What to produce:
In the entries below, find the line with "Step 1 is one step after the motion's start" and the line with "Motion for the". Repeat exactly everything between them, those two lines included, but not the pictures.

Records for the task:
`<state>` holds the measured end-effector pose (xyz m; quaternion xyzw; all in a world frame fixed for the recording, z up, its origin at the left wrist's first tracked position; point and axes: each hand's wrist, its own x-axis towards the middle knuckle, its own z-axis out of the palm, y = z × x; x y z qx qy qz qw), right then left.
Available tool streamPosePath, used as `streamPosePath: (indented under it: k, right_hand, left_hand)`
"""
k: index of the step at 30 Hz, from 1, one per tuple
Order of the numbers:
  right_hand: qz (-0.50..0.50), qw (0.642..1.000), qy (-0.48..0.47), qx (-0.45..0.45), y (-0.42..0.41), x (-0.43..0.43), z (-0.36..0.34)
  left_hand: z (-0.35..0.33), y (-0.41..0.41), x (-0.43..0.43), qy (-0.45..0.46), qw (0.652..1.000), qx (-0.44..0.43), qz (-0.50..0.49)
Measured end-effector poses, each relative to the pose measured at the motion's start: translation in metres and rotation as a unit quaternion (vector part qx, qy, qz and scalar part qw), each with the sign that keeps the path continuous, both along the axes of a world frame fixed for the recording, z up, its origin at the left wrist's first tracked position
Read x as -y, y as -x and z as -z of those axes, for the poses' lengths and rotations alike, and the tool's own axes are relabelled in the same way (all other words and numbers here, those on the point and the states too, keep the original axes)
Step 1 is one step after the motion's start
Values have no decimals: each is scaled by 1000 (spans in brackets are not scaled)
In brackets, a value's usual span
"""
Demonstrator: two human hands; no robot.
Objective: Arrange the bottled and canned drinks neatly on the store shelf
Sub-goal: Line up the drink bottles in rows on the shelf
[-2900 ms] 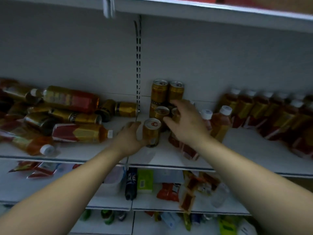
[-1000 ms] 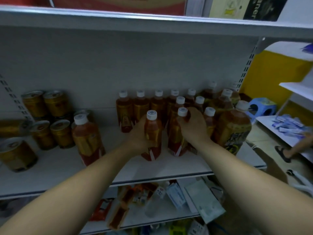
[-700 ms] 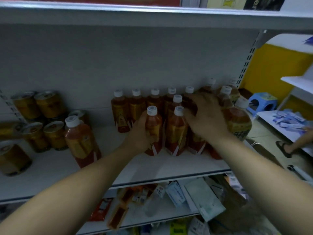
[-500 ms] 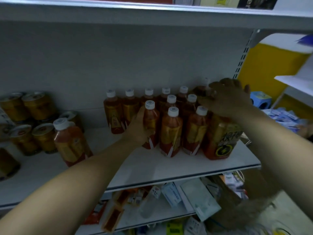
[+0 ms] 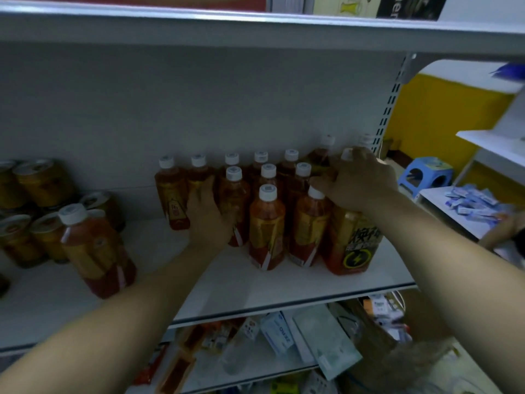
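My left grip is wrapped round the side of a tea bottle in the second row. The bottle stands up on the white shelf, packed in with the other small bottles that have white caps. My right grip is curled over the top of a big bottle with a lightning mark, and it hides the cap. That big bottle stands at the right end of the front row, just beside a small one. A lone bottle stands off to the left, near the front edge. Gold cans are stacked at the far left. A blue stool sits on the floor past the shelf.
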<state>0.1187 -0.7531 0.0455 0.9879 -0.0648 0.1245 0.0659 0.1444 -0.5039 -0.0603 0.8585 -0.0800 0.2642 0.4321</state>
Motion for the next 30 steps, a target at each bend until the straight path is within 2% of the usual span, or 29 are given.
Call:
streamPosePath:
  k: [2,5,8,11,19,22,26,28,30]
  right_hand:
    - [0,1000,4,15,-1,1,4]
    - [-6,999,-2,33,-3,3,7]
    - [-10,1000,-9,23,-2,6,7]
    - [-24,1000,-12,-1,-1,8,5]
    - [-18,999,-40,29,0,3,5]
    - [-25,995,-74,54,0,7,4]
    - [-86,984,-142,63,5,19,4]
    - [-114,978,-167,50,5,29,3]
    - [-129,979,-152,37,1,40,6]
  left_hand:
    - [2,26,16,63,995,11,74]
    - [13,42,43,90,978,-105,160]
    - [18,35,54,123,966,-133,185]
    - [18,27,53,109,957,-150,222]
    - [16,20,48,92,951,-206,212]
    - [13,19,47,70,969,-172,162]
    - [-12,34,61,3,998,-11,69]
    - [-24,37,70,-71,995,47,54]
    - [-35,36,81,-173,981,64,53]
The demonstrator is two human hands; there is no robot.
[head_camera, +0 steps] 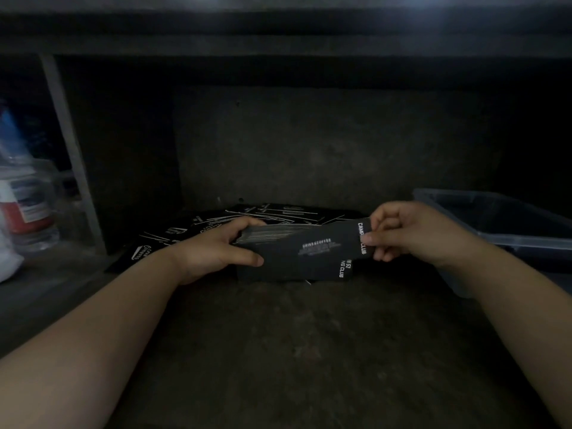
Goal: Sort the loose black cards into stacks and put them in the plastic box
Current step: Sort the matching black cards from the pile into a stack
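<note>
My left hand [213, 250] grips the left end of a thick stack of black cards [278, 261] with white print, held just above a dark shelf floor. My right hand [408, 233] pinches the right end of a single black card [340, 239] that lies across the top of the stack. Behind the stack, several loose black cards [192, 230] lie scattered flat on the shelf. A translucent plastic box [501, 221] stands at the right, just beyond my right hand; its inside is too dark to make out.
The scene is a dim shelf compartment with a dark back wall [309, 144]. A grey upright post [71, 150] divides it from the left bay, where a clear bottle with a red label [24, 199] and other plastic items stand. The shelf floor [294, 351] lies in front.
</note>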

Result of this exercise:
Step 1 is one step after the motion's start
Values have no decimals: each is scaled by 1000 (spans in brackets are not scaled)
In brackets, a value's usual span
"""
Demonstrator: two human hands; no robot.
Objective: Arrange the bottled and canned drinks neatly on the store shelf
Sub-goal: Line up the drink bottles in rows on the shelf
[-2900 ms] 
[-1000 ms] 
[-700 ms] 
[-500 ms] 
[+0 ms] 
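My left grip is wrapped round the side of a tea bottle in the second row. The bottle stands up on the white shelf, packed in with the other small bottles that have white caps. My right grip is curled over the top of a big bottle with a lightning mark, and it hides the cap. That big bottle stands at the right end of the front row, just beside a small one. A lone bottle stands off to the left, near the front edge. Gold cans are stacked at the far left. A blue stool sits on the floor past the shelf.
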<state>0.1187 -0.7531 0.0455 0.9879 -0.0648 0.1245 0.0659 0.1444 -0.5039 -0.0603 0.8585 -0.0800 0.2642 0.4321</state>
Motion for the next 30 steps, a target at each bend until the straight path is within 2% of the usual span, or 29 are given.

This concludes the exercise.